#### [Dataset records]
- - -

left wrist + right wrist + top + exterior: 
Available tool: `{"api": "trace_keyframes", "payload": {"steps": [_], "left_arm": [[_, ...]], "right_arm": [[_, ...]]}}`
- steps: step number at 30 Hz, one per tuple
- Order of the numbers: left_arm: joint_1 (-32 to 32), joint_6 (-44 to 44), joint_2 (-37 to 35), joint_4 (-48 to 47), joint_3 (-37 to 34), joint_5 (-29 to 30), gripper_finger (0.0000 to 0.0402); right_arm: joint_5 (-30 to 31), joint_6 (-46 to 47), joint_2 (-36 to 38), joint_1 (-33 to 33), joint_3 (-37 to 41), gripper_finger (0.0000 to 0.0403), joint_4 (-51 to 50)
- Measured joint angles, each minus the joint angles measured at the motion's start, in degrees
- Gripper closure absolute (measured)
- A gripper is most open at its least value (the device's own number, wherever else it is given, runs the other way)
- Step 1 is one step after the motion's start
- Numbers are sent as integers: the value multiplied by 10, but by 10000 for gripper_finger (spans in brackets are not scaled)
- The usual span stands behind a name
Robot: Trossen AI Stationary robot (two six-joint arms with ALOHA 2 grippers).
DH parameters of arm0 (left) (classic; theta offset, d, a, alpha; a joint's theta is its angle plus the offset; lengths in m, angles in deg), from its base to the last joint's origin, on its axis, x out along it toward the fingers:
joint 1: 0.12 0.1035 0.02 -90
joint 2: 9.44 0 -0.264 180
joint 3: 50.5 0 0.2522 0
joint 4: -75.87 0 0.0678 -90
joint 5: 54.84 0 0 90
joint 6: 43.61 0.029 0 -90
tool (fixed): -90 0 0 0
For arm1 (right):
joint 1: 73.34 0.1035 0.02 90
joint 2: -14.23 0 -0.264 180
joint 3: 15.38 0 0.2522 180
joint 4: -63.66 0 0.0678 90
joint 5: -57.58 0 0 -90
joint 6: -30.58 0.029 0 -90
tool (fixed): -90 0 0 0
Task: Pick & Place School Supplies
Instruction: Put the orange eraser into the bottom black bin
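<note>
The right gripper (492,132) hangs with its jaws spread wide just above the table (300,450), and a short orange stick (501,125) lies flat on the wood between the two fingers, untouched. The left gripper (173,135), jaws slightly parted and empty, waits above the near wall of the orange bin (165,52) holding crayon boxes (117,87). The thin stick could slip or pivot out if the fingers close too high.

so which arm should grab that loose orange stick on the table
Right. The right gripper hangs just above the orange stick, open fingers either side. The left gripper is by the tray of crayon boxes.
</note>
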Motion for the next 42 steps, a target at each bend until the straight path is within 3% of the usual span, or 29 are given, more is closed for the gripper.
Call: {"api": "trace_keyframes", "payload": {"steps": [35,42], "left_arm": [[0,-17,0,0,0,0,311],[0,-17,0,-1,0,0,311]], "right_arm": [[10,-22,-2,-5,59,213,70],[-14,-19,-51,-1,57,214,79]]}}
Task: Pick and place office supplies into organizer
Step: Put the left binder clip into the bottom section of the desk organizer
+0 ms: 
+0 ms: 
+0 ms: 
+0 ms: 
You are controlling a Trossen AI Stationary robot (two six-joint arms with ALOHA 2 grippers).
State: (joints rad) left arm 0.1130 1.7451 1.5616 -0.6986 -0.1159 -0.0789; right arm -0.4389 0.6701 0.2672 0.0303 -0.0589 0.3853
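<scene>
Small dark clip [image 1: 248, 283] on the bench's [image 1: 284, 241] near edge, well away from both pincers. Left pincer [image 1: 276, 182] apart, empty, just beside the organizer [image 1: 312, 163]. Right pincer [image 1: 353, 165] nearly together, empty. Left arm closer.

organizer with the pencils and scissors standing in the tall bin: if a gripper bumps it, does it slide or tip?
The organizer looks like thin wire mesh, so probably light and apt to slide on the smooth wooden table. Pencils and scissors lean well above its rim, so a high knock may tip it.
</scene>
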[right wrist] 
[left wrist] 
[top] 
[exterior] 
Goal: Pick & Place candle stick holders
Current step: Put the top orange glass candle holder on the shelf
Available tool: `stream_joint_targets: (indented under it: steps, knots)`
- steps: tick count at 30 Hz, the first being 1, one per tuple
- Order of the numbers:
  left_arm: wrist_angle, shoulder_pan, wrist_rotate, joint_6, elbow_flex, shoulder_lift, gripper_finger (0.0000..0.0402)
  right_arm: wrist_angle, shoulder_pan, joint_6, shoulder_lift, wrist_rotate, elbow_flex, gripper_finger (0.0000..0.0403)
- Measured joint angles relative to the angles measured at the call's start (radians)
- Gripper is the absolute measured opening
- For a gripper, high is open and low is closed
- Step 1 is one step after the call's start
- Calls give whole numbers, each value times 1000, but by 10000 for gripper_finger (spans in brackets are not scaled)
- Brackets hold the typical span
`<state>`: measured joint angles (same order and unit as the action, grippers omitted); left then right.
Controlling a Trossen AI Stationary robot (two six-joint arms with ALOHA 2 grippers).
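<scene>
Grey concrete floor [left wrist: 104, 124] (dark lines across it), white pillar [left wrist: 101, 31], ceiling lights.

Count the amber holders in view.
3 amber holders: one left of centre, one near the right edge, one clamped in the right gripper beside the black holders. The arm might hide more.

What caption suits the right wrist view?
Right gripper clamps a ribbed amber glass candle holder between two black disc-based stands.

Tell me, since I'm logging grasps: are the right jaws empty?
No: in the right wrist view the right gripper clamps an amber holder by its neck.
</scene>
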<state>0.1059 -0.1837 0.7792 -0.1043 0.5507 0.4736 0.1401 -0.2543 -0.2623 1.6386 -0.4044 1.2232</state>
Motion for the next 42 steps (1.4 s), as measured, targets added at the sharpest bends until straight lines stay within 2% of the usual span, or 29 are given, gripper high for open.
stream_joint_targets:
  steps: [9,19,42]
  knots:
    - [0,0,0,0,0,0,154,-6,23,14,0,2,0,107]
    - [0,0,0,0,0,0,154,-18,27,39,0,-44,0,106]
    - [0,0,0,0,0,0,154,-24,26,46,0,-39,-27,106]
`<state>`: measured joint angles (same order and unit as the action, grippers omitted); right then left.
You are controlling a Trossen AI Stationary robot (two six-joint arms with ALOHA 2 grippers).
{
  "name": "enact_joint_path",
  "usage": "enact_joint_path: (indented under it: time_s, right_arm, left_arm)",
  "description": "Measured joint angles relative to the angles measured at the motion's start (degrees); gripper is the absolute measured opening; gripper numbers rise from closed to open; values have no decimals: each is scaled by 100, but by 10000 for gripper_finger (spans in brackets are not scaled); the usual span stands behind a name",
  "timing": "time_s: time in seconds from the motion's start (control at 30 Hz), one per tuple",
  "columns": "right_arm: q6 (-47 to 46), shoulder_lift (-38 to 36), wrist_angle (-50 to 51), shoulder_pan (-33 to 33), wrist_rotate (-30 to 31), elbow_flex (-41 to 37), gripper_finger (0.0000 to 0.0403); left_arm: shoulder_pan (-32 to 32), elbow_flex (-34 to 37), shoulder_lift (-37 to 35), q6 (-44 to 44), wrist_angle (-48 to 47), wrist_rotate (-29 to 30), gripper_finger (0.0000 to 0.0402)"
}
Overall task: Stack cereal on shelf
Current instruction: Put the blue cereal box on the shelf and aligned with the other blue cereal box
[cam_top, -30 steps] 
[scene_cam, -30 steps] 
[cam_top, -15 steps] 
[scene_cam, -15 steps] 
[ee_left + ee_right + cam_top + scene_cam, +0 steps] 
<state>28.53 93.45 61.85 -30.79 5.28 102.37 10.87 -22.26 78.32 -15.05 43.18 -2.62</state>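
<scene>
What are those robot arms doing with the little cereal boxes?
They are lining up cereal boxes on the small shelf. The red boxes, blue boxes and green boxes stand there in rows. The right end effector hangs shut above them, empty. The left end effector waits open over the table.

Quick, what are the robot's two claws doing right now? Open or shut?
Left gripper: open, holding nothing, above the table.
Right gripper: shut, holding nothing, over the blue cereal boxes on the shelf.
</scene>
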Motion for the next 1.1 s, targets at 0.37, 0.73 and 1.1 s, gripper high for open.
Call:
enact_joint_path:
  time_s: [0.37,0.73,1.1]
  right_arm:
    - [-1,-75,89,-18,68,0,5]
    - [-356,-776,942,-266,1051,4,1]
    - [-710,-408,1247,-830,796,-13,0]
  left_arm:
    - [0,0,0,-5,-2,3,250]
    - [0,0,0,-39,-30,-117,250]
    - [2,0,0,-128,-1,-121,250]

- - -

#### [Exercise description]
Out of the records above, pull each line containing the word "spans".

#### [Problem solution]
- Numbers are sent as integers: the value multiplied by 10, but by 10000 for gripper_finger (spans in brackets are not scaled)
- Calls give whole numbers, each value times 1000, but by 10000 for gripper_finger (spans in brackets are not scaled)
  "description": "Measured joint angles relative to the angles measured at the motion's start (degrees); gripper is the absolute measured opening; gripper numbers rise from closed to open; values have no decimals: each is scaled by 100, but by 10000 for gripper_finger (spans in brackets are not scaled); the usual span stands behind a name",

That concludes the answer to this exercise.